Washington Board of Industrial Insurance Appeals Makes In Re Michael Reed a Significant Decision
On March 7, 2023, the Washington Board of Industrial Insurance Appeals published its Significant Decisions from 2022. Each year the Board classifies a small number of decision and orders as “significant”, meaning they contain an analysis or decision of substantial importance.
The Board originally published In re Michael Reed, BIIA Dec., 21 17153 (2022) on September 22, 2022. The claimant in this case slipped and fell while working for a roofing company, resulting in a lower back injury. The Department accepted a lumbar strain but issued an order segregating the condition of lumbar radiculopathy. Claimant appealed. The industrial appeals judge found the injury did not cause or aggravate the condition of lumbar radiculopathy. Moreover, relying on In Re Jeremy Carrigan BIIA Dec., 20 12899 (2021), the industrial appeals judge found the Department did not accept responsibility for the lumbar radiculopathy under Maphet when it authorized the injections treat the accepted lumbar sprain.
Claimant filed petition for review, arguing that the Department did accept responsibility for his lumbar radiculopathy when it authorized injections and attempting to distinguish this case from Jeremy Carrigan. In that case, the Department had segregated the conditions of L5-S1 disc protrusion and multi-level spine degeneration. Testimony indicated the injections were both diagnostic and therapeutic. The Board held that because the injections were authorized only to treat the accepted lumbar strain, the authorization did not constitute acceptance under Maphet.
In this case, the Board found the facts were similar to Jeremy Carrigan in that it also involved an accepted lumbar sprain/strain. This case differed from Jeremy Carrigan because the record showed that practitioners never treat a sprain with epidural, rather, these injections only treat nerve root irritation. However, the record also indicated that lumbar injuries are generally diagnosed as sprain/strains initially and diagnoses evolve if pain persists. The Board identified the issue as whether diagnostic procedures under an already accepted condition trigger Maphet acceptance.

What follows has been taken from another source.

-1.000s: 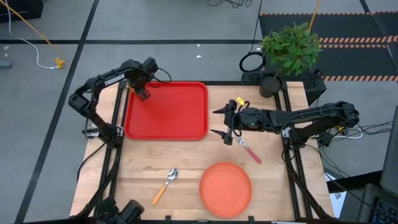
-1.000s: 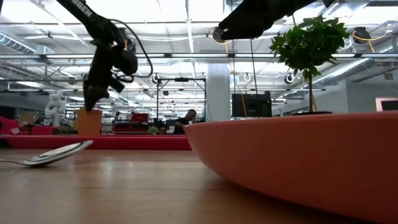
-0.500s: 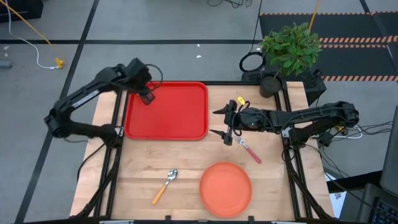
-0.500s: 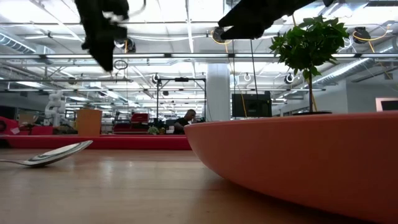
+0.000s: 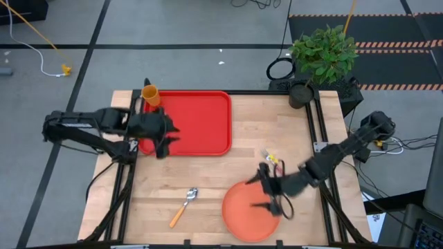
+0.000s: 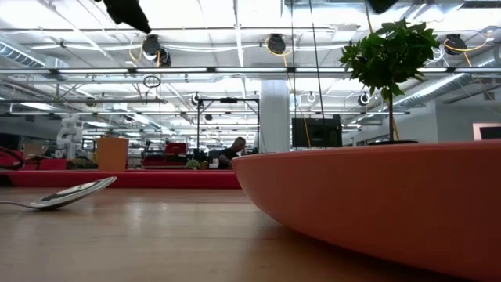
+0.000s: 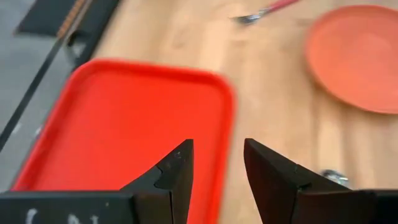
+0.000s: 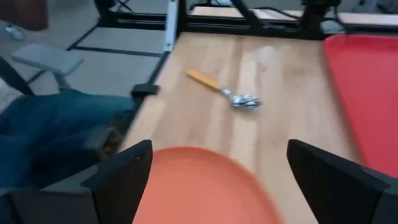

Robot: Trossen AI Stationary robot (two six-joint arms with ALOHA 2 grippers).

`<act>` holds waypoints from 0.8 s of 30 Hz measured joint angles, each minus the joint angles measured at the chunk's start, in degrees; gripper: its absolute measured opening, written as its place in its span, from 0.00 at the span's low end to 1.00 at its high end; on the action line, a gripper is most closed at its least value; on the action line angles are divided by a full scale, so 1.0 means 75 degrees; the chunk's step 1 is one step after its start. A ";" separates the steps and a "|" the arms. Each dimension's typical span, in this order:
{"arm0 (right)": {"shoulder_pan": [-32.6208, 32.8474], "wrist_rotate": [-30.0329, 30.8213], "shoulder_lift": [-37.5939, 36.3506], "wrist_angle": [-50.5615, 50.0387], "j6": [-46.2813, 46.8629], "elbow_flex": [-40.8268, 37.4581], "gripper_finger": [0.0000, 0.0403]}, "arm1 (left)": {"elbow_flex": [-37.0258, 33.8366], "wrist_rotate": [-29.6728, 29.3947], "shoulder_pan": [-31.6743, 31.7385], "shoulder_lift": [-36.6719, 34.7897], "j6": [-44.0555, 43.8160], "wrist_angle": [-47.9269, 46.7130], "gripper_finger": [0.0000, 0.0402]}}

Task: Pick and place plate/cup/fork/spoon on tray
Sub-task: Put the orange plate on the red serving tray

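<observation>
Glossy round plate [image 5: 250, 212] on grainy wooden table [image 5: 208, 180].

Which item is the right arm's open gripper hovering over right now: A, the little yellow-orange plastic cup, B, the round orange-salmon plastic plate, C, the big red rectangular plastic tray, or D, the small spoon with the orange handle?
B: in the high view the right gripper sits over the round orange-salmon plastic plate, and its wrist view shows the plate between its spread fingers.
</observation>
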 joint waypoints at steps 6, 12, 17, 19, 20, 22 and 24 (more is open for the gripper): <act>0.1165 0.0487 0.0474 -0.0081 0.0469 0.0224 0.87 | -0.1062 0.0000 -0.1490 0.0281 0.0282 0.2240 0.36; 0.1606 0.0416 0.1199 -0.0592 0.1178 0.0571 0.78 | -0.1697 0.0003 -0.2374 0.0802 0.0637 0.3759 0.36; 0.1847 -0.0077 0.1812 -0.1107 0.1586 0.0926 0.69 | -0.1707 -0.0007 -0.2654 0.1218 0.0505 0.3999 0.36; 0.1884 -0.0402 0.2002 -0.1156 0.1795 0.0970 0.66 | -0.1707 -0.0103 -0.2725 0.1341 0.0345 0.4066 0.36; 0.1884 -0.0561 0.2103 -0.1161 0.1901 0.0978 0.64 | -0.1707 -0.0198 -0.2767 0.1397 0.0254 0.4063 0.36; 0.1940 -0.0908 0.2273 -0.1172 0.2117 0.0978 0.61 | -0.1707 -0.0363 -0.2809 0.1522 0.0062 0.4088 0.36; 0.2016 -0.1145 0.2454 -0.1164 0.2237 0.0981 0.58 | -0.1707 -0.0474 -0.2840 0.1626 -0.0045 0.4152 0.36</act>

The Board summarized the Court’s statutory interpretation of WAC-296-20-01002 which provides the same definition of acceptance and accepted condition, and similar definitions for the term authorized. Looking at the rule further, the Board held that in this case, although WAC-296-20-01002 allows the Department to accept responsibility for reimbursing providers for specific treatment, services, or equipment provided for the diagnosis of the condition, the same rule specifies that no condition may be accepted without one or more diagnostic codes. In other words, “for a condition to be accepted, it must have already been diagnosed.” Here, the Department authorized the lumbar injections so claimant’s doctor could pinpoint an evolving and potentially claim related diagnosis. As such, authorization in this case signaled a mere intent to provide diagnostic services only by only authorizing services under the already diagnosed and previously accepted lumbar sprain/strain. In essence, the Board held Maphet does not apply to undiagnosed conditions and affirmed the Department’s segregation order.
We are seeing more cases in which the Board narrows the scope of Maphet, which is encouraging. In addition, this decision highlights the importance of specifying if a treatment authorization is for diagnostic purposes only.